To generate a model with a component located on the 3-fold axis of an icosahedron, 104 Å from the center, use the following:

bmodedit -v 7 -type dod -dist 104 -comp 15.6 -out ref_model.star

Running the occupancy determination

The occupancy is then determined with a command line such as:

dcount -v 1 -model ref_model.star -comp 15.6 -template template.pif -shift 55 -resol 50,500 -invert -mass 12.645M -cutoff 50 -bins 20 -fit 2 -output test_occ.star -Post test_occ.ps test_mod.star

The component location refinement uses the options -template, -shift and resolution.

For occupancy determination, the maps have to have positive density (higher values = higher density) Therefore, maps coming from cryo-electron tomograms need to be inverted (-invert option).

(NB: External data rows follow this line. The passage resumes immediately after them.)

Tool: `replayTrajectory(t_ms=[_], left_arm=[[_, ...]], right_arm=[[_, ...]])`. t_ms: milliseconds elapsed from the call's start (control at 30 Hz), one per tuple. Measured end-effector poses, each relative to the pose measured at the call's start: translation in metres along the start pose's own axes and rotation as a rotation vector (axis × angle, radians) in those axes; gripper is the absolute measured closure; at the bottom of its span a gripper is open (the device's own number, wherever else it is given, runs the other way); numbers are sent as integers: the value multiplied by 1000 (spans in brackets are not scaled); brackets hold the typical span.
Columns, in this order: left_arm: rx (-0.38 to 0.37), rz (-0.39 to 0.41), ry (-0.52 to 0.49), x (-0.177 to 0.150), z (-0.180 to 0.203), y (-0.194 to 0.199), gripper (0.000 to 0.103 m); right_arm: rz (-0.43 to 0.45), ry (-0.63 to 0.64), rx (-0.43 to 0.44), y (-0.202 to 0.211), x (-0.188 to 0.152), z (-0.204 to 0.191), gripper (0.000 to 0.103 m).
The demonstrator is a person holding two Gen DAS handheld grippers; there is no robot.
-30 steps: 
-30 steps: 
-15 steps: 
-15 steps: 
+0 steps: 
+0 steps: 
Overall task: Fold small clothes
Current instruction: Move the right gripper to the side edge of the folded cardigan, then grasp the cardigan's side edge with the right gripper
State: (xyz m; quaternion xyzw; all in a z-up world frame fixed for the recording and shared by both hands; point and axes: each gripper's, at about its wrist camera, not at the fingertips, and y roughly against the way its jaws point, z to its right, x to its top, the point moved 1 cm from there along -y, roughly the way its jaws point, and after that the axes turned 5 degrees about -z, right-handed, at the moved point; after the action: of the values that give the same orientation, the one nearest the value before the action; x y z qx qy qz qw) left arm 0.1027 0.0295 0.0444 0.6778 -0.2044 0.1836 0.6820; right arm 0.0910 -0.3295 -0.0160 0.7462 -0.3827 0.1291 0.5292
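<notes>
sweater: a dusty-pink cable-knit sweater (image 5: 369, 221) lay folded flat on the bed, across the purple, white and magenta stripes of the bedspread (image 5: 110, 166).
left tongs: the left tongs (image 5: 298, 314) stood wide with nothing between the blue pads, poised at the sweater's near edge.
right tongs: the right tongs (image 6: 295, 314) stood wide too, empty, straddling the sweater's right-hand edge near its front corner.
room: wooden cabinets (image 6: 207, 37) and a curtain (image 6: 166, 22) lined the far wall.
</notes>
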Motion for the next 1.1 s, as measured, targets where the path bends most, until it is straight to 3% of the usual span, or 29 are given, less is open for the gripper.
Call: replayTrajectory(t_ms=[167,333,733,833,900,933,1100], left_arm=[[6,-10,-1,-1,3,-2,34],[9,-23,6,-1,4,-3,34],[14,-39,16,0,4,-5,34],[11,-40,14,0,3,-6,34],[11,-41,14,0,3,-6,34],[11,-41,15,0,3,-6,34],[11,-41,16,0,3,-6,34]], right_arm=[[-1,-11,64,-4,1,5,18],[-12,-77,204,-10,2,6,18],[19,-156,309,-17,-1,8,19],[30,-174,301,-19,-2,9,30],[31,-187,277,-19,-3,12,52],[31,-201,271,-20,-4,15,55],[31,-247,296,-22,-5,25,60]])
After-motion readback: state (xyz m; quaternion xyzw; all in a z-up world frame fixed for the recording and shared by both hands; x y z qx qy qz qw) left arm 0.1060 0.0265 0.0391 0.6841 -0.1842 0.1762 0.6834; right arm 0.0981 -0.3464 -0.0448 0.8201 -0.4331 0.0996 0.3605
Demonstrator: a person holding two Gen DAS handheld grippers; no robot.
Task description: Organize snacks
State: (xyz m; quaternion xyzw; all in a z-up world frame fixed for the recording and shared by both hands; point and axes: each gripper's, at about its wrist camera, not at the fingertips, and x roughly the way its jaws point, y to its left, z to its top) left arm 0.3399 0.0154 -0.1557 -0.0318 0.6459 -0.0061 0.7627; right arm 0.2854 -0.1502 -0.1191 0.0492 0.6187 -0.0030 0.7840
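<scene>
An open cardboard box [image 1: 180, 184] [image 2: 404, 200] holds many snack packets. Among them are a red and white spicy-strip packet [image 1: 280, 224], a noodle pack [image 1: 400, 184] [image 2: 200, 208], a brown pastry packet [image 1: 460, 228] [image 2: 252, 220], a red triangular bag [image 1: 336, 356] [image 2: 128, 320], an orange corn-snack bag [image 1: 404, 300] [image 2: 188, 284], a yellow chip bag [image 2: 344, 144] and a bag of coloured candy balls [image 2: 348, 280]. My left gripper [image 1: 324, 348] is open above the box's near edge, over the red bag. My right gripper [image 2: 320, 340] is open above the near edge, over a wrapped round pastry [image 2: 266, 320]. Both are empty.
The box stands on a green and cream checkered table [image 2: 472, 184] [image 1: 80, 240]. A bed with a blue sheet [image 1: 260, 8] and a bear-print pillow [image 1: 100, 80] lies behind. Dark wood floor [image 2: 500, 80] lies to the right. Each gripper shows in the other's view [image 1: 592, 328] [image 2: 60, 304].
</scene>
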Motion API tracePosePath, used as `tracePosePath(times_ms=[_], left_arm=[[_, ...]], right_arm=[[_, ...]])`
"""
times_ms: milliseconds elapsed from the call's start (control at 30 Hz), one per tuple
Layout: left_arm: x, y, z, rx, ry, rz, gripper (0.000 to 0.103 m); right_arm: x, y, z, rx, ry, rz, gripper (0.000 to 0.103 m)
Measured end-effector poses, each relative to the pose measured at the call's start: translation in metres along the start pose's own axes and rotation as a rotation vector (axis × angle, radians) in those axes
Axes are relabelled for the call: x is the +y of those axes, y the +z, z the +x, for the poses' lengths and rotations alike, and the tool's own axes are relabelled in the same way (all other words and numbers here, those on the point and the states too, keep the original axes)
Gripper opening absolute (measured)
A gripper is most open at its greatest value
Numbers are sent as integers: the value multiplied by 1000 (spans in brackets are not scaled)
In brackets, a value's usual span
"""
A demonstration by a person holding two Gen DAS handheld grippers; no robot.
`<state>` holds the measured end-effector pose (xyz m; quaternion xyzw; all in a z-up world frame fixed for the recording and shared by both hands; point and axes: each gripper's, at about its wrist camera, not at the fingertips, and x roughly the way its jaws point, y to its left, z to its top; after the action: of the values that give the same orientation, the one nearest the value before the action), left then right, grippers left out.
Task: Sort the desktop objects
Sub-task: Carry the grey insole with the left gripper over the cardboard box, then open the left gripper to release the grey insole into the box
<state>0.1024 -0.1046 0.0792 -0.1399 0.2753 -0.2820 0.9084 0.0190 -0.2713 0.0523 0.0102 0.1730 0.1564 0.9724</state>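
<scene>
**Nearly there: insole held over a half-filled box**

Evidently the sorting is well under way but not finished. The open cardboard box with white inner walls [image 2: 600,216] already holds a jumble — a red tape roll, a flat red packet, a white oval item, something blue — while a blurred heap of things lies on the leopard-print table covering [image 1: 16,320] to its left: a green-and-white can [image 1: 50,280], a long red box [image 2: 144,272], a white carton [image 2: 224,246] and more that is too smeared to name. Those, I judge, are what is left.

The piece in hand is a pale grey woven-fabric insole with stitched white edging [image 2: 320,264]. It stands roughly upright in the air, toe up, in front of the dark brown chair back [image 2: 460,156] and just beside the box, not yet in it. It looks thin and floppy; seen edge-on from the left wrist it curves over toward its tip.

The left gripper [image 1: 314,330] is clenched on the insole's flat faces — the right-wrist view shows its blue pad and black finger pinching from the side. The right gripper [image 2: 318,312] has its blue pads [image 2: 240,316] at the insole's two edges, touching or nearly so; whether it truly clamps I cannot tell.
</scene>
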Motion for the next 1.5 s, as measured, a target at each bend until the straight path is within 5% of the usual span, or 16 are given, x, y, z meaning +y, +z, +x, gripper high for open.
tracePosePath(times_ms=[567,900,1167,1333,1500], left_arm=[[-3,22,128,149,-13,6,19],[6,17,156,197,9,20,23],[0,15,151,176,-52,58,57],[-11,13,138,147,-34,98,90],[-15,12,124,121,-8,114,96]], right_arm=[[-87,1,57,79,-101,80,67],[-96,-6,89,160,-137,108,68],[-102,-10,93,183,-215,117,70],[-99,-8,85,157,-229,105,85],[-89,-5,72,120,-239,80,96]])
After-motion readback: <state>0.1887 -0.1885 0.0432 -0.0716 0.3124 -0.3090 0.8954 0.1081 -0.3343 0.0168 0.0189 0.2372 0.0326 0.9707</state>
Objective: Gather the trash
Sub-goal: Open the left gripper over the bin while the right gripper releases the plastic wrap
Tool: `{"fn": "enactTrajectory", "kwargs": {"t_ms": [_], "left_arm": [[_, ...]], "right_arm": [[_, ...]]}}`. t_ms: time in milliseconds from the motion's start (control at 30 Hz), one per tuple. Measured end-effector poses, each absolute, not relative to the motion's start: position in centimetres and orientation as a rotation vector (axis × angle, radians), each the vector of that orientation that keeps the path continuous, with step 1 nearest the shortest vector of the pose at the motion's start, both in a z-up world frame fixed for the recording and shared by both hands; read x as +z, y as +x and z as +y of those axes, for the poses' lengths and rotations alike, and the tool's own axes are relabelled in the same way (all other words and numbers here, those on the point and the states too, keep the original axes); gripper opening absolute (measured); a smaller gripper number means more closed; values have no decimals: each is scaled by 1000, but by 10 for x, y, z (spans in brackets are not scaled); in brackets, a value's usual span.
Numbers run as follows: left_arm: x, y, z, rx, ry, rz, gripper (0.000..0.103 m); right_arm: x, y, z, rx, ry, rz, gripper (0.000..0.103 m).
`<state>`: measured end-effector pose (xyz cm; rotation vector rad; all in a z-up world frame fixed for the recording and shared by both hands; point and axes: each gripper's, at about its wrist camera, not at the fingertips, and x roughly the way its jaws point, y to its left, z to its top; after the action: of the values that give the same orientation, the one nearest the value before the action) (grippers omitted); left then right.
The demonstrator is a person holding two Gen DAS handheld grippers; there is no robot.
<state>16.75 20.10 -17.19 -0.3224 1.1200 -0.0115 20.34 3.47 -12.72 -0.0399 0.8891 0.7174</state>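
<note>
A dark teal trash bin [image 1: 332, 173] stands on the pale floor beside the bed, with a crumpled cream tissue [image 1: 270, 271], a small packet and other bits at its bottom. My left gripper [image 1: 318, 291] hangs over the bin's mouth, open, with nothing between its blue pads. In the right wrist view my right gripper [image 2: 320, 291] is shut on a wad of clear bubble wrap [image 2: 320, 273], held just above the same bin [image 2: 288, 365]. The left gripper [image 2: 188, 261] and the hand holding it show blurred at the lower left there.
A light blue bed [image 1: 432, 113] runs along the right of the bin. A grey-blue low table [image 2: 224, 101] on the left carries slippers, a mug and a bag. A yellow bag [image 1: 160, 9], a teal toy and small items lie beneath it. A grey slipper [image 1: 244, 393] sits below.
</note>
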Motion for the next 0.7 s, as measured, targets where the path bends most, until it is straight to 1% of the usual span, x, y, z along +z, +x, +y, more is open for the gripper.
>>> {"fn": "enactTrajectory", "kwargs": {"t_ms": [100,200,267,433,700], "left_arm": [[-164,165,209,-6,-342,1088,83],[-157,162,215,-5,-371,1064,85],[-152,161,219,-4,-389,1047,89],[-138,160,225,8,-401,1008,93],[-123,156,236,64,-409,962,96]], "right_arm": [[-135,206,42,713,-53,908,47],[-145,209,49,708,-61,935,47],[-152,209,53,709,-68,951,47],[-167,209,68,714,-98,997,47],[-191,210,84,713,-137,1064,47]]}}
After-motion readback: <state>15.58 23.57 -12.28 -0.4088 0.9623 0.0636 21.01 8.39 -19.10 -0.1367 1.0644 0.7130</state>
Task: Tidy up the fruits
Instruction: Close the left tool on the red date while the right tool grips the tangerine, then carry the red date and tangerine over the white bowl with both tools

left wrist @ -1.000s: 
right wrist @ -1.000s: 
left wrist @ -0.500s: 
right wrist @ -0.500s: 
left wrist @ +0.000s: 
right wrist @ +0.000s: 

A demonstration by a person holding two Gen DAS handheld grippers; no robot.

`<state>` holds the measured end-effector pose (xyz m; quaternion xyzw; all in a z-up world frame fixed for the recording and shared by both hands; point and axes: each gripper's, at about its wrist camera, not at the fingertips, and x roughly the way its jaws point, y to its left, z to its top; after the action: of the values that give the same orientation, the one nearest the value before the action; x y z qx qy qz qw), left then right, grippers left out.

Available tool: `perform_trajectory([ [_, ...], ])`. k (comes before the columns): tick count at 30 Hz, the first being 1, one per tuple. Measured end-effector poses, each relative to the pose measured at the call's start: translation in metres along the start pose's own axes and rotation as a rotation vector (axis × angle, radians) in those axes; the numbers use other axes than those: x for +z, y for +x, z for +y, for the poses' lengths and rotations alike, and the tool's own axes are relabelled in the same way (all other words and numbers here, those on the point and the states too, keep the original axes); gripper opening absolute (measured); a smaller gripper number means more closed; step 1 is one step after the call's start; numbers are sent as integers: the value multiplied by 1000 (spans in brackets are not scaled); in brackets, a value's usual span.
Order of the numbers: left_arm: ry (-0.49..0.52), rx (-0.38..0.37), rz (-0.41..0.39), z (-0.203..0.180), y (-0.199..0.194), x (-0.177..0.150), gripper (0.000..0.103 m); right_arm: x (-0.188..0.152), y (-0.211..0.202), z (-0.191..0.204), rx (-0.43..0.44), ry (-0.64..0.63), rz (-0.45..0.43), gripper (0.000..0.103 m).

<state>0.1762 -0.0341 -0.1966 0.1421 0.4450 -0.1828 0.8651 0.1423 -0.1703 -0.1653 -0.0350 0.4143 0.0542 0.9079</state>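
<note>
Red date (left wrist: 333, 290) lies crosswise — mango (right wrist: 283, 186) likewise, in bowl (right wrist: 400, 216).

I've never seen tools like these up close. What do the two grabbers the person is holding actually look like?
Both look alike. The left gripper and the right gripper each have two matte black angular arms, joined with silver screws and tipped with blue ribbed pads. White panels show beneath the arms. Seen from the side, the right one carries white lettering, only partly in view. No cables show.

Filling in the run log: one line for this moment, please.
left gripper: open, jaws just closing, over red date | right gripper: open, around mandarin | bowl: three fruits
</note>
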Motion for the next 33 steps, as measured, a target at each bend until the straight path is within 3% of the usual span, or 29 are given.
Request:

The -componentradius option defines the spherical shell around a component for calculating coverage and ensuring that neighboring components don't overlap. The -mass option sets the threshold used for calculating coverage. The -cutoff option determines the fraction of coverage above which the component is considered occupied. The -bins option determines the number of histogram bins in the Postscript output. The -fit option sets the number of binomial curves that with be fit to the distribution of occupancies for all the models. Uncertainty of the distribution of occupancy (1 std) is estimated using different fractions of coverage within the ±0.2 interval around the fraction specified in the -cutoff option.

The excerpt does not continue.